Состояние внутренней дисгармоничности, последовательная контрастность, лежащая в основе «Паруса», дополняется не менее очевидным единством противоположных переживаний, одно из которых естественно содержит в себе другое. В «Парусе» уже нет навязчивой аллегоричности, свойственной другим ранним стихотворениям Лермонтова. Философский символ здесь поэтически обобщен.
Внешне стихотворение напоминает простую пейзажную зарисовку с вполне конкретными и точными образами бушующей и умиротворенной стихии. Но па фоне этих конкретных образов и через них выступает глубокий философский смысл стихотворения. Сами по себе природные образы не интересуют Лермонтова. Они даны хотя и точно, но предельно обобщенно, в наиболее естественном и одновременно контрастном их проявлении:
Играют волны — ветер свищет,
И мачта гнется и скрипит…
Под ним струя светлей лазури,
Над ним луч солнца золотой…
Предметность картины не входила в художественную задачу Лермонтова. Поэт свободно сталкивает разные по времени состояния природы — бурю и покой. Смысл стихотворения вырастает не на основе предметности изображения, хотя Лермонтов и не грешит против точности описания, а поверх нее. Возможность сопоставления природных явлений с человеческими переживаниями определяется у Лермонтова, как у всякого романтика, тем, что природа обладает душой, которая в ней проявляется свободно и естественно и составляет закон ее существования, заложенный в ней изначально. Все в ней подчиняется ее собственной воле.
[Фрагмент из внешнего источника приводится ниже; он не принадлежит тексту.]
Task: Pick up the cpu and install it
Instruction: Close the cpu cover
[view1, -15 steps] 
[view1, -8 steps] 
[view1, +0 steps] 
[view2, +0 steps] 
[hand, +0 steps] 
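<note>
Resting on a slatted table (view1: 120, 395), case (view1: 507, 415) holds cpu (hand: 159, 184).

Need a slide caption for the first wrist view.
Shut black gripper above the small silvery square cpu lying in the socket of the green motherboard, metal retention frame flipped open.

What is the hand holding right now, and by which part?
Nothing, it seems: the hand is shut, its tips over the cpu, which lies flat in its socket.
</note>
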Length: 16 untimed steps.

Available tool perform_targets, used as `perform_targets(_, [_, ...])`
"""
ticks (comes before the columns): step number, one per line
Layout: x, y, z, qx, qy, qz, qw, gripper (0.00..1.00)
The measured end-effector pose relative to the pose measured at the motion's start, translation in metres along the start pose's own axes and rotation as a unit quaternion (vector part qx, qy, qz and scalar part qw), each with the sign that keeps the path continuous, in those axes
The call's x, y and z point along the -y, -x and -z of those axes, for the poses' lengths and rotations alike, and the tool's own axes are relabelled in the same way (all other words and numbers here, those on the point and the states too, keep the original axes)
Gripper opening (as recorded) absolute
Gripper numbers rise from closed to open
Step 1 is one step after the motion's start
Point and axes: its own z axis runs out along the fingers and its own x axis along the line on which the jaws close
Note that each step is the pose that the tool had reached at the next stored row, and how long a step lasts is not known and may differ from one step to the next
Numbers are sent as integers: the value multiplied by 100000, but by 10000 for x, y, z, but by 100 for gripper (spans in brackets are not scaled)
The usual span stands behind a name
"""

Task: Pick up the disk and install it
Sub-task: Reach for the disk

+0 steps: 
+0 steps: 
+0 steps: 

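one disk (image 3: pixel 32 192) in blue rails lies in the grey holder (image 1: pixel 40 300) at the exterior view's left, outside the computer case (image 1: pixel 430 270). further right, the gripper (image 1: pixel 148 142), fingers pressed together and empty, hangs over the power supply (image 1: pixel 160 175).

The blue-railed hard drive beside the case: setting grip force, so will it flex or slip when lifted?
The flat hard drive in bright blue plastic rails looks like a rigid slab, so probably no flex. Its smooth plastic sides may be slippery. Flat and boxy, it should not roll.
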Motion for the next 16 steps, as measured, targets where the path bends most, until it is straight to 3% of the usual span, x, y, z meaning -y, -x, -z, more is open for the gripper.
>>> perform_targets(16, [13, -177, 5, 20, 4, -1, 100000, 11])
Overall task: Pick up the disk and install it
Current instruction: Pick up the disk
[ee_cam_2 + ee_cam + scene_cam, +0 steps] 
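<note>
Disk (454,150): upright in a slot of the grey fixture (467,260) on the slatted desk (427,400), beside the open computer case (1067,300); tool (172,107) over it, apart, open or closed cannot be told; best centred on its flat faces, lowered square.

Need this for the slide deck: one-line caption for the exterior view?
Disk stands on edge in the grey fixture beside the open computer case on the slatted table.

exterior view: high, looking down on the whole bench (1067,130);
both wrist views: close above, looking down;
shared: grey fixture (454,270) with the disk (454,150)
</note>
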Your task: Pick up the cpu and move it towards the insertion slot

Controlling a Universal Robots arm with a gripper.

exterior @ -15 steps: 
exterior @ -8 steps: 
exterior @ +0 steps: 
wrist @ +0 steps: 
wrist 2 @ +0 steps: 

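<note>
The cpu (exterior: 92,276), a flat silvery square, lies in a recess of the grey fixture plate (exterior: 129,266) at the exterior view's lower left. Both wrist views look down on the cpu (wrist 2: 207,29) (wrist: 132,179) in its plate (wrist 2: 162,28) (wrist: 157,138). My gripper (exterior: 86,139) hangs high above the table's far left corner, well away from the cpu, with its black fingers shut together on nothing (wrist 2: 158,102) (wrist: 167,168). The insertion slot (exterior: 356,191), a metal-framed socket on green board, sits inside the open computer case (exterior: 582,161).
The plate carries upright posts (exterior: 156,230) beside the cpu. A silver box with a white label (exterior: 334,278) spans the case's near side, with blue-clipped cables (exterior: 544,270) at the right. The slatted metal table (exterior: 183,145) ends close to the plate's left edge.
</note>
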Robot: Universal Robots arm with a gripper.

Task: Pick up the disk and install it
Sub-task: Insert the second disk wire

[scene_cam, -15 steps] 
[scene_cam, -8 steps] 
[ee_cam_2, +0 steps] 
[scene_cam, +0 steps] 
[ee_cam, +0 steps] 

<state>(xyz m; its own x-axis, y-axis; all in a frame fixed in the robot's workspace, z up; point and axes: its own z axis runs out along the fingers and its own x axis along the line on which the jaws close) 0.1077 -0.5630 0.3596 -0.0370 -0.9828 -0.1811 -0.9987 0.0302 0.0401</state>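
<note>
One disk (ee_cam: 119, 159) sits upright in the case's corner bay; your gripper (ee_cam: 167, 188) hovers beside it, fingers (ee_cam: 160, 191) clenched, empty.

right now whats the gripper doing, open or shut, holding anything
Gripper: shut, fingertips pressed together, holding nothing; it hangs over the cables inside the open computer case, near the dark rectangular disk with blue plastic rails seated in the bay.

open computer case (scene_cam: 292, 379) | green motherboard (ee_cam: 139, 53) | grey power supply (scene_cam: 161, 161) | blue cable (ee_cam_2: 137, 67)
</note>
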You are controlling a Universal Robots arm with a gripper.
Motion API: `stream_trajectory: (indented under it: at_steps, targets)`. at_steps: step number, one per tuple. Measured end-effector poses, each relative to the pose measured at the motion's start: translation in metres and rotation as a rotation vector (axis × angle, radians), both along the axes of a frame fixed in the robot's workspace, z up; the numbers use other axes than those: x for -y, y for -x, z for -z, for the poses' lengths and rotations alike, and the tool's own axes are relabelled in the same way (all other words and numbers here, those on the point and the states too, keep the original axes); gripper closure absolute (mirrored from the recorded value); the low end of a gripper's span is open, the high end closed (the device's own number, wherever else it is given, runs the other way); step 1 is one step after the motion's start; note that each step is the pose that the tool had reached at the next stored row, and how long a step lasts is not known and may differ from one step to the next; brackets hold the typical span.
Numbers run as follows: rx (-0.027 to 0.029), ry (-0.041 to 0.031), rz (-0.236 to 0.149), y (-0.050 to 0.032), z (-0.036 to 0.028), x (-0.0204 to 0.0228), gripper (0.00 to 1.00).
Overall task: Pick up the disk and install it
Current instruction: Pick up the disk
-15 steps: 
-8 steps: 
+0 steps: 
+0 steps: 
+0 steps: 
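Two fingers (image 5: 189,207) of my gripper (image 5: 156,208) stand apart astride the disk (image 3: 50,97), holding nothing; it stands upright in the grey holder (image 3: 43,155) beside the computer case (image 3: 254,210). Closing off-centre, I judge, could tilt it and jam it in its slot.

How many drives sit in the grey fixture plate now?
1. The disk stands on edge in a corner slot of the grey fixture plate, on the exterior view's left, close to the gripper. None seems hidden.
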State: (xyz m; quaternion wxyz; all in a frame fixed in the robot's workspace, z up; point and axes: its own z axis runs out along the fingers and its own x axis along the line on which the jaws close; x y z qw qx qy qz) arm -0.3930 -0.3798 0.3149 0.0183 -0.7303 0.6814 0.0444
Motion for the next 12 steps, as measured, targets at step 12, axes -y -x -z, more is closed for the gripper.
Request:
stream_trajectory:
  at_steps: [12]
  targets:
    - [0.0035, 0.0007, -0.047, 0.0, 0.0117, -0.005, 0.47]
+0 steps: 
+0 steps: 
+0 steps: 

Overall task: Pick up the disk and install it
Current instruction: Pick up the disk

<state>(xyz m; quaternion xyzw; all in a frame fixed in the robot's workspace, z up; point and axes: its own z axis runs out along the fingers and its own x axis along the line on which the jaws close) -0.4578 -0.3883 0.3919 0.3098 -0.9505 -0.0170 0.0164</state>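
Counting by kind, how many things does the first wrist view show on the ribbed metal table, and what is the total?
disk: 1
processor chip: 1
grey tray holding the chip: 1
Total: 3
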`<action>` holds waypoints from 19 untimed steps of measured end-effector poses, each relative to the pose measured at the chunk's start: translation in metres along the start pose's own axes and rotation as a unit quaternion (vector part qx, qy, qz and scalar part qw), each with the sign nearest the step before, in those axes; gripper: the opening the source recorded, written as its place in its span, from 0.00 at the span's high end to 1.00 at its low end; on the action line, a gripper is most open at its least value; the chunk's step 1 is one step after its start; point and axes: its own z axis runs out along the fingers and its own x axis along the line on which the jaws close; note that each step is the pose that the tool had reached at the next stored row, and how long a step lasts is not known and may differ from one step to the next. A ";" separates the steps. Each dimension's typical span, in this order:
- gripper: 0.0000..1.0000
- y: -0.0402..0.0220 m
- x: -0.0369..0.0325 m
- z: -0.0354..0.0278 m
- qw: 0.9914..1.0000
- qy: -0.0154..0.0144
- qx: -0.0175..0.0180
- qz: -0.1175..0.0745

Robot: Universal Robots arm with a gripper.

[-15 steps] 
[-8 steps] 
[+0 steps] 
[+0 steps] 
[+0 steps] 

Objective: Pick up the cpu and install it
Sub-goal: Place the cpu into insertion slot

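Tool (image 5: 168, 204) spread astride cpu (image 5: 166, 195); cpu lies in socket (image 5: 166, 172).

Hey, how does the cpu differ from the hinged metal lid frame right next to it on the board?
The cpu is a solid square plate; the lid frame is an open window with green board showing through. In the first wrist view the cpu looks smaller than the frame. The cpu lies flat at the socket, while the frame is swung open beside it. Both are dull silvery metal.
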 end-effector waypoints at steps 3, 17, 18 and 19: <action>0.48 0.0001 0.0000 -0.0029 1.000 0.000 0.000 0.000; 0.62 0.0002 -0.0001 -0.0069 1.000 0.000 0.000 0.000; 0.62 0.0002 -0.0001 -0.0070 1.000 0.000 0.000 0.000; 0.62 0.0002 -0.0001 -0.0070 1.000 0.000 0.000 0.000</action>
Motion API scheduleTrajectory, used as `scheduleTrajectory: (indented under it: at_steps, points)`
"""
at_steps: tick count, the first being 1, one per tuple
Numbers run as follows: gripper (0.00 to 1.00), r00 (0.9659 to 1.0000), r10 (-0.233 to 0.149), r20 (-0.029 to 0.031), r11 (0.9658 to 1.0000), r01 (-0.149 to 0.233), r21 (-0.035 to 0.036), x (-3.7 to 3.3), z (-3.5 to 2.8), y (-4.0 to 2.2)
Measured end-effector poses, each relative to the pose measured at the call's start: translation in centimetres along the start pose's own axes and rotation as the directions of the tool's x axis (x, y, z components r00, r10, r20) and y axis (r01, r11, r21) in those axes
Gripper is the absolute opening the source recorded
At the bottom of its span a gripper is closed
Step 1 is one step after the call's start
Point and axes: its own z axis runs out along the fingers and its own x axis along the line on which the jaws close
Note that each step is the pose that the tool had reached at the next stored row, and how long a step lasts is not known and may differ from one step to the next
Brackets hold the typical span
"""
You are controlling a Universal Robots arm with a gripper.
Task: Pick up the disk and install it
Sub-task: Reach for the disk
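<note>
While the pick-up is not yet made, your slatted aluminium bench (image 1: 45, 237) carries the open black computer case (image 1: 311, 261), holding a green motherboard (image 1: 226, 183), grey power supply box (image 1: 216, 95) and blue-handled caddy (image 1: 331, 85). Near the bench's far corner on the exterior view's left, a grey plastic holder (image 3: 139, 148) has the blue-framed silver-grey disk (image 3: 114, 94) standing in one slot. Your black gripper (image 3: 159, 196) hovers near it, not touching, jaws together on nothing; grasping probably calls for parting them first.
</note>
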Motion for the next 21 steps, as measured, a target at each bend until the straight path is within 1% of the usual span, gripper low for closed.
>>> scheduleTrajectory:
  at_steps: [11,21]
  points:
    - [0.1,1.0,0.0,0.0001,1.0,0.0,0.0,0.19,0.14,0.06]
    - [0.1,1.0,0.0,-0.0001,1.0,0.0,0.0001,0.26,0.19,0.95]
Первые строки «Паруса» вводят общий пейзаж:
Белеет парус одинокой
В тумане моря голубом!
Образ моря — пространственной безбрежности — контрастен одинокому парусу, затерянному в нем. На этом контрасте по смежности возникают последующие тревожные вопросы, углубляющие контраст:
Что ищет он в стране далекой?
Что кинул он в краю родном?
Здесь внутренне оппозиционны обе части: «ищет он» противостоит «кинул он», «стране далекой» — «край родной»; Это находит ритмическое выражение в явных цезурах после второй стопы. Но вместе с тем эти контрастные формулы объединяются образами моря и одинокого паруса. Одиночество паруса теперь приобретает некое «определенное положение»- между «страной далекой» и «краем родным». И это объединение также подчеркнуто анафорическим употреблением слова «что». Далее пространственный контраст рассматривается не вширь, а вглубь, дополняясь временной антитезой.
Строкам
Играют волны — ветер свищет,
И мачта гнется и скрипит…
соответствуют строки, в которых выражено иное по времени и по существу состояние стихии:
Под ним струя светлей лазури,
Над ним луч солнца золотой
Парус помещен теперь между небом и морем, и этот новый контраст также проведен последовательно и закреплен в антитезах-«Играют волны — ветер свищет…», «Под ним» — «Над ним». Столь же явно контрастируют пятая и шестая строки между собой:
Увы! Он счастья не ищет,
И не от счастья бежит!
Они непосредственно связывают второе четверостишие с первым:
Что ищет он в стране далекой?
Что кинул он в краю родном?..
Увы! он счастья не ищет,
И не от счастья бежит!
Менее очевидный контраст заключен внутри второго и третьего четверостиший. По лермонтовскому представлению, счастье достигается только в результате действия, но «парус» «счастья не ищет, и не от счастья бежит!». Точно так же умиротворенное состояние природы побуждает его «просить» бурю, и здесь проявляется внутренний конфликт между стихией и человеческим сознанием. Природа живет по собственным законам, по своей воле, но эта воля не совпадает с личной волей человека, всюду противопоставляющего ей свой закон жизни. Противоречие между «морем» и «парусом» символизирует противоречие между жизнью вообще и человеческой личностью, брошенной в ее океан.; «Парус» постоянно противопоставляет «морю» личную волю, контрастную с состоянием стихии. Однако его бытие, «закон» его странствия достаточно устойчив — не движение и не покой, не желание счастья и не отказ от него. Переживание реального чувства, единого в противоречиях и не существующего вне этих противоречий, вне внутренне неразрешенной коллизии, объясняет природу одиночества человека, брошенного в море жизни, вечно мятущегося и не знающего счастья ни в покое, ни в буре, ибо буря чревата покоем, а покой — бурей.